• _Exercise instructions_
From the listing below, copy only the lines running from the line that contains "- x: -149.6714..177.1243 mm" to the line that contains "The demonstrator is", both included.
── Dataset section
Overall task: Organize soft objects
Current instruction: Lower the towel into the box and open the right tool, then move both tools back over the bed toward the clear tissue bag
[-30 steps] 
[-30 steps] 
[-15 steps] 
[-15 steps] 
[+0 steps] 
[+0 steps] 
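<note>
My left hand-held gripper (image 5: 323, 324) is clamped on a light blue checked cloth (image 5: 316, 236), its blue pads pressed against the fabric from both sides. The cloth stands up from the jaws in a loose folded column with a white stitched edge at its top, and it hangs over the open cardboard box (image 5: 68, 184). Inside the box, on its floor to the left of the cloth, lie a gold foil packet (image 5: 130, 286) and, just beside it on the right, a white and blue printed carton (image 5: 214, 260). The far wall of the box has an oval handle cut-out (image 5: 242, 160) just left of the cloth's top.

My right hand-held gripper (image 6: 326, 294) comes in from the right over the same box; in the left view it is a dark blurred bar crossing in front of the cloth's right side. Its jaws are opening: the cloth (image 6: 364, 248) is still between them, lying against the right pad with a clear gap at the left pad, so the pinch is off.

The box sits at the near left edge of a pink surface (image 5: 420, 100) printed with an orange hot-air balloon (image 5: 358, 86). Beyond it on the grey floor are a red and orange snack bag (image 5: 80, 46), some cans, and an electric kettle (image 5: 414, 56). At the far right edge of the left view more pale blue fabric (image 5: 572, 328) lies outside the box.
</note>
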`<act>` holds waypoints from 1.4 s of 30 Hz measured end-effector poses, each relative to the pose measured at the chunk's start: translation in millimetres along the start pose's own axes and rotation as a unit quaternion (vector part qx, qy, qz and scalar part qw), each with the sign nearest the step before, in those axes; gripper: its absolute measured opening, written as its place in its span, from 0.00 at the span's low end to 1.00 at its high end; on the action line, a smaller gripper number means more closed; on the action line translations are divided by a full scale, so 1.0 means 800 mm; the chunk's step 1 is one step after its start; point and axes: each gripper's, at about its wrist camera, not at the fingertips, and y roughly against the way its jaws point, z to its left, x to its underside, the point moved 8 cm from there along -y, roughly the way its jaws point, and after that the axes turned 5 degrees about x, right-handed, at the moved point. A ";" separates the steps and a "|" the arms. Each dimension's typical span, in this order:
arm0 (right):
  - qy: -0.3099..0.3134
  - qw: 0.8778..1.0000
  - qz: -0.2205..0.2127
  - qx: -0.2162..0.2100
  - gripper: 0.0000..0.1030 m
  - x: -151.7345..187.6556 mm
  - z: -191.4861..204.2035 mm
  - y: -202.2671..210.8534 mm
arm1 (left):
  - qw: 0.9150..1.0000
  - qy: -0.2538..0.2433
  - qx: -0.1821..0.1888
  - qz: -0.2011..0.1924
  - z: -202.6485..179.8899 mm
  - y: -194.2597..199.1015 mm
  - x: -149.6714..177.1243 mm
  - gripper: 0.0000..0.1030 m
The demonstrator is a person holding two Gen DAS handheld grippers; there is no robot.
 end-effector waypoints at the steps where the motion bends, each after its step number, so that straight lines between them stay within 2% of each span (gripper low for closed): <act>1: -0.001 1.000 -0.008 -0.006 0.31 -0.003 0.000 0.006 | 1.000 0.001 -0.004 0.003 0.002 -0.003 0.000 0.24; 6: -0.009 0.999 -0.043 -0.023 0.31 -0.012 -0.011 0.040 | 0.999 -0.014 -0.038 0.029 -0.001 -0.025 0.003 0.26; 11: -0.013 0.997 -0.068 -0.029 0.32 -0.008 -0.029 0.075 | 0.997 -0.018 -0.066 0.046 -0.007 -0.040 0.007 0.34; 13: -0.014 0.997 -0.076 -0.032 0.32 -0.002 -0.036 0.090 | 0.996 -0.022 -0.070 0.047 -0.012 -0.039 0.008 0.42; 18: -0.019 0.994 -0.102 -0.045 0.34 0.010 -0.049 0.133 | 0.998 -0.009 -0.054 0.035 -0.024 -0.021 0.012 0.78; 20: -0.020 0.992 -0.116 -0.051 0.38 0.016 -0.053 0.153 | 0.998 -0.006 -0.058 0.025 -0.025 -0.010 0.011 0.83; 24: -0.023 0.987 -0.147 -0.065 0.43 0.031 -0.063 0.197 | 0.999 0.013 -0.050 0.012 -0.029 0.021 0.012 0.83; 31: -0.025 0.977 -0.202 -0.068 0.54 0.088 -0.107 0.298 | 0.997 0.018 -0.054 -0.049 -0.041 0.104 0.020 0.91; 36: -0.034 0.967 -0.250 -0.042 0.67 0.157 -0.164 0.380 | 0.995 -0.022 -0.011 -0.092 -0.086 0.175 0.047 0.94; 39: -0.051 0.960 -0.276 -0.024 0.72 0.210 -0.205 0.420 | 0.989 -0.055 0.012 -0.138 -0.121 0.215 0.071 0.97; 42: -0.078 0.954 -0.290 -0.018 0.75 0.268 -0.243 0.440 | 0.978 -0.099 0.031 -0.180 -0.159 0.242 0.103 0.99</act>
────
• _Response box_
  - x: -149.6714..177.1243 mm
  - gripper: 0.0000..0.1030 m
The demonstrator is a person holding two Gen DAS handheld grippers; there is no robot.

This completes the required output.